Because they emit their own light, while LCDs require a light source, OLEDs would use less power, take up less space and be lighter — all cost effective advantages over LCDs.

OLED expert Barry Young, vice president of DisplaySearch, an Austin, Texas, market research company, forecasts that OLED screen sales will reach $2.5 billion by 2006.

Kodak is already producing OLED color screens based on its “small molecule” technology in partnership with Sanyo Electric Co. Ltd. Commercial applications include Pioneer car stereos and Motorola Inc. cell phones.

Universal Display Corp. of Ewing, N.J., announced Aug. 12 that the U.S. Department of Energy has awarded it two $100,000 Small Business Innovation Research (SBIR) contracts to develop its OLED technologies for general lighting applications.

On Aug. 16, DuPont Displays and RiTdisplays of Taiwan launched high-volume production of OLED display modules at a fabrication facility in Hsinchu, Taiwan.

CDT’s polymer screens, produced with inkjet-printing equipment from the company’s Litrex Corp. subsidiary, have already debuted in monochrome versions for a Philips electric shaver, said Stewart Hough, CDT vice president of business development. He also said the company expects full-color products to reach the market by the third quarter next year, with full-color active matrix displays suitable for PDAs and laptop screens ready by 2004.

Last week, CDT announced a partnership to integrate MediaWorks Technology Corp. Inc.’s System-on-Chip” (SoC) display controllers with its polymer displays. One goal is to use MediaWorks’ intelligent electronics to reduce power consumption in portable devices.

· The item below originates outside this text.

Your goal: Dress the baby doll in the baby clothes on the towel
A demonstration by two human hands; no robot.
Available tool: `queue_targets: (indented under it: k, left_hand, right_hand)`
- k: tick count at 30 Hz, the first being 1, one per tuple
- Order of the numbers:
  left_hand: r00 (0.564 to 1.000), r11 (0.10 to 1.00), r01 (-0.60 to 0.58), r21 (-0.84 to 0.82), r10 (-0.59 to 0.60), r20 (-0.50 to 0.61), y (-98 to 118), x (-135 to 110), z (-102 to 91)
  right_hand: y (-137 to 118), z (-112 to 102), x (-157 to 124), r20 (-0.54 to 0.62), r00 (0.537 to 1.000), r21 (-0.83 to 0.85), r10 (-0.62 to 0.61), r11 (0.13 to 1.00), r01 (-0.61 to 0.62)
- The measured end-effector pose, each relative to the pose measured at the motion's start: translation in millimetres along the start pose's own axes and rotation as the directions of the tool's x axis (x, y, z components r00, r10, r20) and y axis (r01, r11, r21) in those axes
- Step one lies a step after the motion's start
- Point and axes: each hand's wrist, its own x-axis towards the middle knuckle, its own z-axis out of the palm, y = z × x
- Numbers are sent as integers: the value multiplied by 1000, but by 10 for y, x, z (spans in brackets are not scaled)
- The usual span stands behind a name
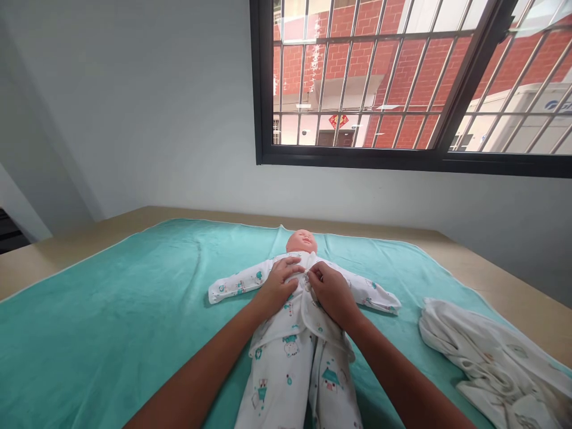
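Observation:
A baby doll (301, 241) lies on its back on a teal towel (111, 322), dressed in a white printed sleepsuit (286, 357) with its arms spread out. My left hand (279, 285) rests on the doll's chest, fingers curled over the front edge of the sleepsuit. My right hand (329, 292) is beside it on the chest, fingers pinched on the other front flap of the suit. Both hands meet at the suit's centre opening just below the doll's neck.
A crumpled white printed cloth (491, 357) lies on the towel at the right. The towel covers a beige table (513, 286) set against a white wall. A barred window (402, 77) is above.

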Motion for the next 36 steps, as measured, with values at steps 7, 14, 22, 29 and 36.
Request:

Another is to extend the life span of the plastic display’s pixels by sending signals only when needed.

Young said that OLED screen life has greatly improved from about 2,000 hours a few years ago to 10,000 hours today, and he expects life spans to double to 20,000 hours in the next year or two.

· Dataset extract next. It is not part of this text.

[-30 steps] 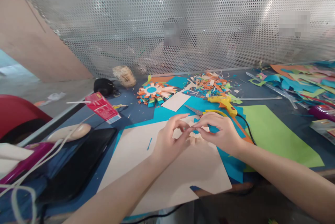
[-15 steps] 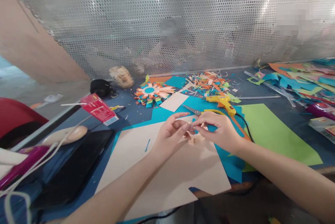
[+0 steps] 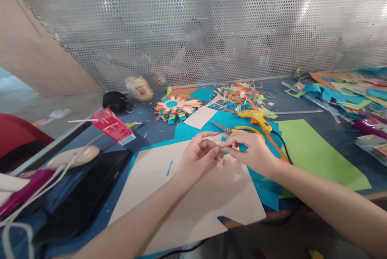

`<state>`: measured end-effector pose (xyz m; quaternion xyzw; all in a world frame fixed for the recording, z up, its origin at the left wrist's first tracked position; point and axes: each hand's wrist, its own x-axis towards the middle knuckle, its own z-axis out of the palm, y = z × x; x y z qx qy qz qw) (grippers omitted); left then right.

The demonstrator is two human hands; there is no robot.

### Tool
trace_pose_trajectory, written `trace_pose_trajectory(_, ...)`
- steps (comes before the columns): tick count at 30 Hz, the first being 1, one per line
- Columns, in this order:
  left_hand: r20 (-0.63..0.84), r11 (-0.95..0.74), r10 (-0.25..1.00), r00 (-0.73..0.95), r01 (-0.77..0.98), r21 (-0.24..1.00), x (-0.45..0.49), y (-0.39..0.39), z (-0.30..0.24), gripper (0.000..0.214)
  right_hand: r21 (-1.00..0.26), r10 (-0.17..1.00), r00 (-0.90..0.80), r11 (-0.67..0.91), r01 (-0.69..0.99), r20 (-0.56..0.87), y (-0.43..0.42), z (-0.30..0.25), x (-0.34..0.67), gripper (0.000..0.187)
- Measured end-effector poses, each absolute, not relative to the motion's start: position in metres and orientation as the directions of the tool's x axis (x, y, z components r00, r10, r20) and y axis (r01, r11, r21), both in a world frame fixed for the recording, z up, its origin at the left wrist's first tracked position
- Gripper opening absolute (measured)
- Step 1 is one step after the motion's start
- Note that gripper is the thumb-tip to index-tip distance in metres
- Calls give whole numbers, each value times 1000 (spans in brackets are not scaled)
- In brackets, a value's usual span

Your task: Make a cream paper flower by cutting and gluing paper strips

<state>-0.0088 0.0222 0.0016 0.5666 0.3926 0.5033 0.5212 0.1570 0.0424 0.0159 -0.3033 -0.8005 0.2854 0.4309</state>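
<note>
Over a large pale peach sheet (image 3: pixel 193 206), my left hand (image 3: pixel 201 152) and my right hand (image 3: pixel 250 150) meet at the fingertips. Both are closed in a pinch on what looks like a small piece of blue paper (image 3: pixel 224 139), mostly covered by the fingers. Small folded peach paper bits (image 3: pixel 221 163) lie just below the fingertips. Behind my right hand are scissors (image 3: pixel 222 126) with yellow handles, partly hidden, and a yellow glue gun (image 3: pixel 256 119). A thin blue strip (image 3: pixel 169 168) rests on the sheet left of my hands.
A fringed paper flower (image 3: pixel 172 105) and a heap of paper scraps (image 3: pixel 242 95) lie toward the metal mesh (image 3: pixel 157 29). To the left are a red drink carton (image 3: pixel 111 124) and a dark flat device (image 3: pixel 87 194). Green paper (image 3: pixel 320 154) spreads at right.
My fingertips have shifted slightly and sit closer around the small piece, so less blue shows between them. The things on the table have not been moved.
</note>
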Motion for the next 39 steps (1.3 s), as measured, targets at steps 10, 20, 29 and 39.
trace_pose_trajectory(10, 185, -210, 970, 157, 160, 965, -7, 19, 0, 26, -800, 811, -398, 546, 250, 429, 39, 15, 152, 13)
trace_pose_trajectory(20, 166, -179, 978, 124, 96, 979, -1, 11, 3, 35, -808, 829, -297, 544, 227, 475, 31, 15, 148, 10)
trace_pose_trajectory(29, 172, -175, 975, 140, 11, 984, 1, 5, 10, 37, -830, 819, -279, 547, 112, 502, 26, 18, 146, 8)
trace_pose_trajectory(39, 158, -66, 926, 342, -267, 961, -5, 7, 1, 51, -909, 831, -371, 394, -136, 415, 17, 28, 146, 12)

Young anticipates that the plastic screens will initially cost more than LCDs and find applications in small displays like camera viewfinders and mobile phones. But within three to four years, he believes, they will cost 10 to 20 percent less and boast higher performance than LCDs.

Compared with LCDs, Young noted, OLEDs offer higher contrast, faster response time and wider viewing angles while using less power. Frost & Sullivan consultant Mamta Kailkhura wrote in an April report that “the superior display properties of OLEDs pose a direct challenge to the prevailing dominance of LCDs in the flat panel displays market.”

Young expects to see OLEDs move up into notebook computers and eventually into television sets. Young said that next year Sony will market a 13-inch OLED television based on Kodak and Sanyo’s small molecule display.

Young said that Kodak has the early commercial lead and an advantage in color and lifetime over CDT’s technique. He noted, however, Kodak’s approach requires materials to be evaporated through a mask, while CDT polymers can be put into a solution and applied to a surface much more efficiently and economically with inkjet equipment.

“With CDT’s technology, you can pattern pixels more densely” for high resolution displays, he explained. Young also noted that CDT’s process was 5 to 10 percent faster than Kodak’s.

CDT’s Hough said that small technology has been essential in commercializing OLEDs. Small tech comes into play in everything from equipment used to measure and analyze the light-emitting polymer films, Hough said, to refining the complex organic chemistry necessary to improve the optical performance of polymer displays.